▶ **Work to be completed**
Write out all the data below exactly.

==========

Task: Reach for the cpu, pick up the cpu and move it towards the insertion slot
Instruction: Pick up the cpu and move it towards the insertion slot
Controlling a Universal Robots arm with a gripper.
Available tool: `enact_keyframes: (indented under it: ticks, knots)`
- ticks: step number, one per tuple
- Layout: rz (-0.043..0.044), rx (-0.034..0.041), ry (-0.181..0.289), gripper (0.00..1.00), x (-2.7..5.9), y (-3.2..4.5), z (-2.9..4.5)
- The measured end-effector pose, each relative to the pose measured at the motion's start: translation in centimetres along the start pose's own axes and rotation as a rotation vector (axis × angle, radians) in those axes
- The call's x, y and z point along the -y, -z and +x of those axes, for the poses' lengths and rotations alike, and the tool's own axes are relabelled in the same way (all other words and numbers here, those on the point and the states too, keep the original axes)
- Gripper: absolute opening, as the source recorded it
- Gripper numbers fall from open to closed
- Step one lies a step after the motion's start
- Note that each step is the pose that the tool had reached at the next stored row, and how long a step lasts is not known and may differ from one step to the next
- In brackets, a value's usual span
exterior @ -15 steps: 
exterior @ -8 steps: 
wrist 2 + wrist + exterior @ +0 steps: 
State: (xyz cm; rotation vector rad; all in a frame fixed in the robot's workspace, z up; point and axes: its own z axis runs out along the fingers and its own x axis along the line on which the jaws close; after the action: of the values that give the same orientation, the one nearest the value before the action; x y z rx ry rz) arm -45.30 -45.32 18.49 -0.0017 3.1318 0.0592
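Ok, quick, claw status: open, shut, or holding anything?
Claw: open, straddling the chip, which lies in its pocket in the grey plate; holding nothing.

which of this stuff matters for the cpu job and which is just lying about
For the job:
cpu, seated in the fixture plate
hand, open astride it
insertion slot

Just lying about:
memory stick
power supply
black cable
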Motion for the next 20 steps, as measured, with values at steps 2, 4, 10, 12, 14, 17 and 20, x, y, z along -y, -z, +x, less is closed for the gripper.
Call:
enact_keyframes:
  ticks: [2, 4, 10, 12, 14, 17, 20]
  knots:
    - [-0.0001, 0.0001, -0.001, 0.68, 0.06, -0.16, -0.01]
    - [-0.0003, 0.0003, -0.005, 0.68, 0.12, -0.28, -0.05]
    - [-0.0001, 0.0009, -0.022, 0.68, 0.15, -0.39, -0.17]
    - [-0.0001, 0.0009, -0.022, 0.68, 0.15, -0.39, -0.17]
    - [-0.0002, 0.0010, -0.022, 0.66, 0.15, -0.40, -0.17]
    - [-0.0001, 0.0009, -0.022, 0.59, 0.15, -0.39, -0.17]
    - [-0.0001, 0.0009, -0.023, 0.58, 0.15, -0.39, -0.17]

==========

▶ **Solution to this problem**
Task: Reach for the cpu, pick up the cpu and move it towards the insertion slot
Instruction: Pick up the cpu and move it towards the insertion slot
Controlling a Universal Robots arm with a gripper.
Available tool: `enact_keyframes: (indented under it: ticks, knots)`
- ticks: step number, one per tuple
- Layout: rz (-0.043..0.044), rx (-0.034..0.041), ry (-0.181..0.289), gripper (0.00..1.00), x (-2.7..5.9), y (-3.2..4.5), z (-2.9..4.5)
- The measured end-effector pose, each relative to the pose measured at the motion's start: translation in centimetres along the start pose's own axes and rotation as a rotation vector (axis × angle, radians) in those axes
- The call's x, y and z point along the -y, -z and +x of those axes, for the poses' lengths and rotations alike, and the tool's own axes are relabelled in the same way (all other words and numbers here, those on the point and the states too, keep the original axes)
- Gripper: absolute opening, as the source recorded it
- Gripper numbers fall from open to closed
- Step one lies a step after the motion's start
- Note that each step is the pose that the tool had reached at the next stored row, and how long a step lasts is not known and may differ from one step to the next
- In brackets, a value's usual span
exterior @ -15 steps: 
exterior @ -8 steps: 
wrist 2 + wrist + exterior @ +0 steps: 
State: (xyz cm; rotation vector rad; all in a frame fixed in the robot's workspace, z up; point and axes: its own z axis runs out along the fingers and its own x axis along the line on which the jaws close; after the action: of the values that give the same orientation, the one nearest the value before the action; x y z rx ry rz) arm -45.30 -45.32 18.49 -0.0017 3.1318 0.0592
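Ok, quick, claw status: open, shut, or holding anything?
Claw: open, straddling the chip, which lies in its pocket in the grey plate; holding nothing.

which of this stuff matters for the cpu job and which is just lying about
For the job:
cpu, seated in the fixture plate
hand, open astride it
insertion slot

Just lying about:
memory stick
power supply
black cable
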Motion for the next 20 steps, as measured, with values at steps 2, 4, 10, 12, 14, 17 and 20, x, y, z along -y, -z, +x, less is closed for the gripper.
Call:
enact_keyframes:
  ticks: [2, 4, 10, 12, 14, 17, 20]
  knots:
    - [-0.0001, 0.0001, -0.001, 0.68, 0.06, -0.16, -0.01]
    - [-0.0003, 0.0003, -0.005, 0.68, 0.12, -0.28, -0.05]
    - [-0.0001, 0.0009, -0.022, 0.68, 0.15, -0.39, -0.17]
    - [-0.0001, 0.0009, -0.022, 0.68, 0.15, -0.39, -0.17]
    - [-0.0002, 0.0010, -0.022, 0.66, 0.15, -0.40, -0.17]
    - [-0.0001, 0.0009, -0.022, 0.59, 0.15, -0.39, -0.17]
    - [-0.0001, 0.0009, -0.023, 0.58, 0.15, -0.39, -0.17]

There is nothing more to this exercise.